In 2015, the ICC granted membership to the Palestinian Authority, which is also not a state and, what’s more, hasn’t governed Gaza since 2007 when, two years after Israelis withdrew from the territory, it was ousted by Hamas in a brief but bloody civil war.
Leaving aside Mr. Khan’s unlawful usurpation of power, the charges he has leveled are bogus, based on disinformation from groups hostile to Israel.
Take, for example, his primary allegation of “starvation as a method of warfare.” In fact, never in history has a state done more to assist the population of an enemy during hostilities.
Israel has transferred to Gaza residents more than 1 million tons of aid carried by 57,000 trucks. The International Famine Review Committee has confirmed there is no famine in Gaza.
Yes, there are people who have likely starved to death in Gaza. But the ICC said nothing about those Hamas-held hostages.

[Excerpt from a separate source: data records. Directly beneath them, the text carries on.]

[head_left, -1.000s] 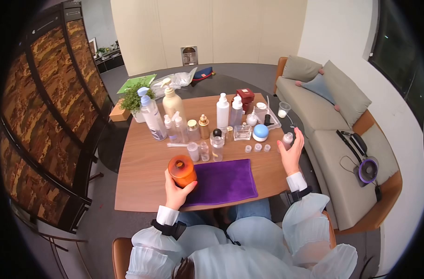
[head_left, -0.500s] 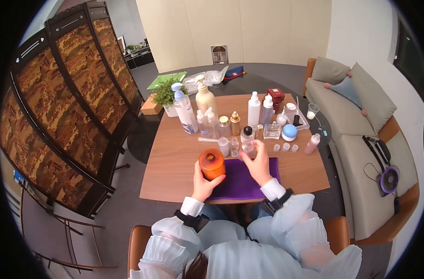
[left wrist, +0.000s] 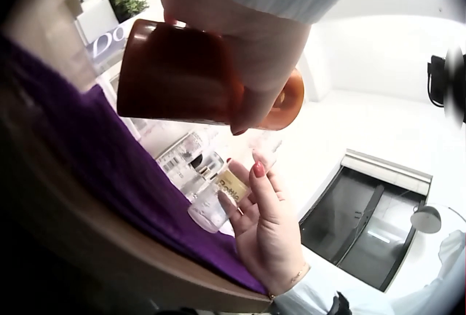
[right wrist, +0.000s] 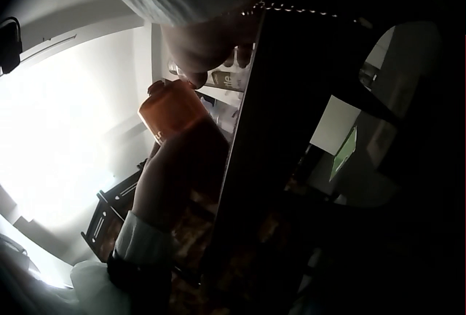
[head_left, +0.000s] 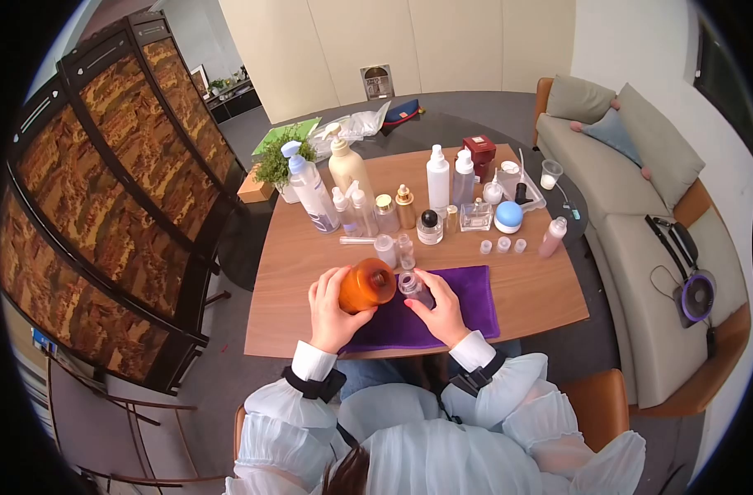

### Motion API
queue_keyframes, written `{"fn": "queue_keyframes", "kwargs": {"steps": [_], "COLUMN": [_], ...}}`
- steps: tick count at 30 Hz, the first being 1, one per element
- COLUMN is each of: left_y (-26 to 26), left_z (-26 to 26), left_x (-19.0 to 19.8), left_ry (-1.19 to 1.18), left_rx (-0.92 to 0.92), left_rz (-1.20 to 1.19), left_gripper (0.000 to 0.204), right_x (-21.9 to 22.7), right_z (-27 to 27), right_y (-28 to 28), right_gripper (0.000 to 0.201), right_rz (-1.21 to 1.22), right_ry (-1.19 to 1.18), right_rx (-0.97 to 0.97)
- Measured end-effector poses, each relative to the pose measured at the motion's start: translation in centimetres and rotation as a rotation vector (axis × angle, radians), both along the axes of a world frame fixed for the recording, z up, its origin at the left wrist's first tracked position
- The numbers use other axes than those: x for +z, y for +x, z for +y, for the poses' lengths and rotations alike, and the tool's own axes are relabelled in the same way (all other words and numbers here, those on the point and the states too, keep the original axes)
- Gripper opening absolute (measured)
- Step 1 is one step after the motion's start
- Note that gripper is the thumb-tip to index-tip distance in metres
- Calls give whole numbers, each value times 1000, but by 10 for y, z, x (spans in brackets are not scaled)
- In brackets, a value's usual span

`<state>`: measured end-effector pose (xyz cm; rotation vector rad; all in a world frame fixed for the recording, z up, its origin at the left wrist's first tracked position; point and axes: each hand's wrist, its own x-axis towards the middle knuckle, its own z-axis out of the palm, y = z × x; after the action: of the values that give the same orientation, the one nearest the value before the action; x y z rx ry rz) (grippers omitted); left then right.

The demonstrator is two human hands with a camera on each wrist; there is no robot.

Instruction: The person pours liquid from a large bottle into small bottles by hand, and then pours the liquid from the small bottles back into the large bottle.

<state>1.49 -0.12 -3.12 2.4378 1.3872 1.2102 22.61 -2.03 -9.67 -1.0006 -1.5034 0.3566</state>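
In the head view, my left hand grips an amber bottle over the purple cloth. The bottle leans to the right, its open neck facing a small clear bottle. My right hand holds that clear one, uncapped and close beside the amber neck. From the left wrist, the amber bottle lies nearly sideways, and the labelled clear bottle sits in the fingers below it. The right wrist view is dark, with the amber bottle near the right hand.
Beyond the cloth stand a frosted jar, a black-capped bottle, a blue-lidded jar and several pump bottles. Three small caps lie on the right, near a pink bottle. A potted plant stands at the back left.
My right hand has released the pink bottle at the right, come to the middle and picked up the clear bottle. The amber bottle, upright before, now tilts toward it.
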Motion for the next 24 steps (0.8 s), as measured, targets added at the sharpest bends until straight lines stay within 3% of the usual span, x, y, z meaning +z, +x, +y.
{"fn": "queue_keyframes", "kwargs": {"steps": [7, 24], "left_y": [-13, -9], "left_z": [-1, 0], "left_x": [26, 59], "left_ry": [97, 154], "left_rx": [7, -27], "left_rz": [273, 468], "left_gripper": [74, 72], "right_x": [4, 4], "right_z": [-3, -2], "right_y": [1, 2], "right_gripper": [57, 57], "right_rz": [-81, -123], "right_ry": [26, 62], "right_rx": [59, 37]}}
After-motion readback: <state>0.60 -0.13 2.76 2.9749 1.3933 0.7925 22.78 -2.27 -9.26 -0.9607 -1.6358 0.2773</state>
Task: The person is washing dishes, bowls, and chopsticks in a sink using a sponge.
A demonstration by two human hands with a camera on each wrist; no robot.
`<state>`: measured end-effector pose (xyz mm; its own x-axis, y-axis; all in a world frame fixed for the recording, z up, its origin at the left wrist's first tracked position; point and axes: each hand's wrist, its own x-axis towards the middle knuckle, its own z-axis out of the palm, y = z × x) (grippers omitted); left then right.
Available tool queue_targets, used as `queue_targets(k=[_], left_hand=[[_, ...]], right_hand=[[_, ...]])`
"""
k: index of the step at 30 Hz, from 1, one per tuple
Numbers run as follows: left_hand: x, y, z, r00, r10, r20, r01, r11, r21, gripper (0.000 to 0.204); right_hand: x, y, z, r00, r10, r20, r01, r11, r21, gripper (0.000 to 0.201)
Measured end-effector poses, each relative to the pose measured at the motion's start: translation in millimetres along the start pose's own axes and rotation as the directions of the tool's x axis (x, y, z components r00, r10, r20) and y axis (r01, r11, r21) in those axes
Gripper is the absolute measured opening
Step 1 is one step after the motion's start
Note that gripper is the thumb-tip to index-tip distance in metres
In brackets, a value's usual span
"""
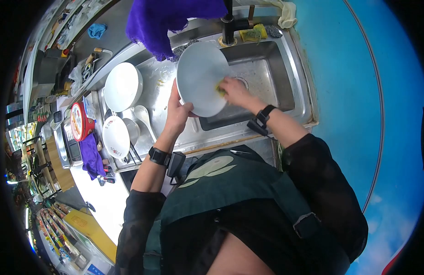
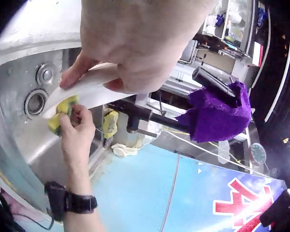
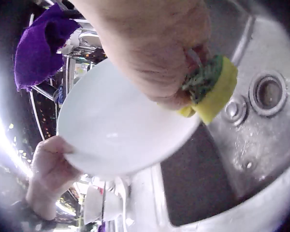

What’s next for Mr. Khan? He’ll probably meet with his own lawyers. The ICC announced earlier this month that it’s facing an external investigation into accusations of sexual misconduct.
Despite all this, many of the ICC’s 124 member states have said they would be only too pleased to arrest Mr. Netanyahu and Mr. Gallant should they get the chance.
“That’s just who we are as Canadians,” Prime Minister Justin Trudeau said last week. How sad if that’s true.
Among the nations that fund the ICC are Britain, France, Germany, Italy, Japan and South Korea. American diplomats ought to be making clear why their money would be better directed toward helping Ukraine and Taiwan, democracies threatened by Moscow and Beijing.
President Biden accurately called Mr. Khan’s lawfare against Israel “outrageous,” adding that “whatever the ICC might imply, there is no equivalence — none — between Israel and Hamas.”
But he could also do something. In 2020, then-President Donald Trump sanctioned ICC officials for investigating American troops. Mr. Biden revoked those sanctions in 2021.
In June, the House passed a bill to sanction the ICC on a bipartisan basis. but Majority Leader Charles E. Schumer has prevented a vote in the Senate, reportedly based on instructions from the White House.
Rep. Michael Waltz, Mr. Trump’s nominee for national security adviser, predicted a “strong response to the antisemitic bias of the ICC and the UN come January.”
The incoming administration should use sanctions not just to punish the ICC but to shutter an institution that, since its founding in the early years of this century, has achieved little at an enormous cost.
The ICC’s 900 employees would then need to find more useful ways to earn a living. The court’s elaborate headquarters, six towers connected on the ground and first floors, could perhaps be converted into condominiums.
• Clifford D. May is founder and president of the Foundation for Defense of Democracies (FDD) and a columnist for The Washington Times.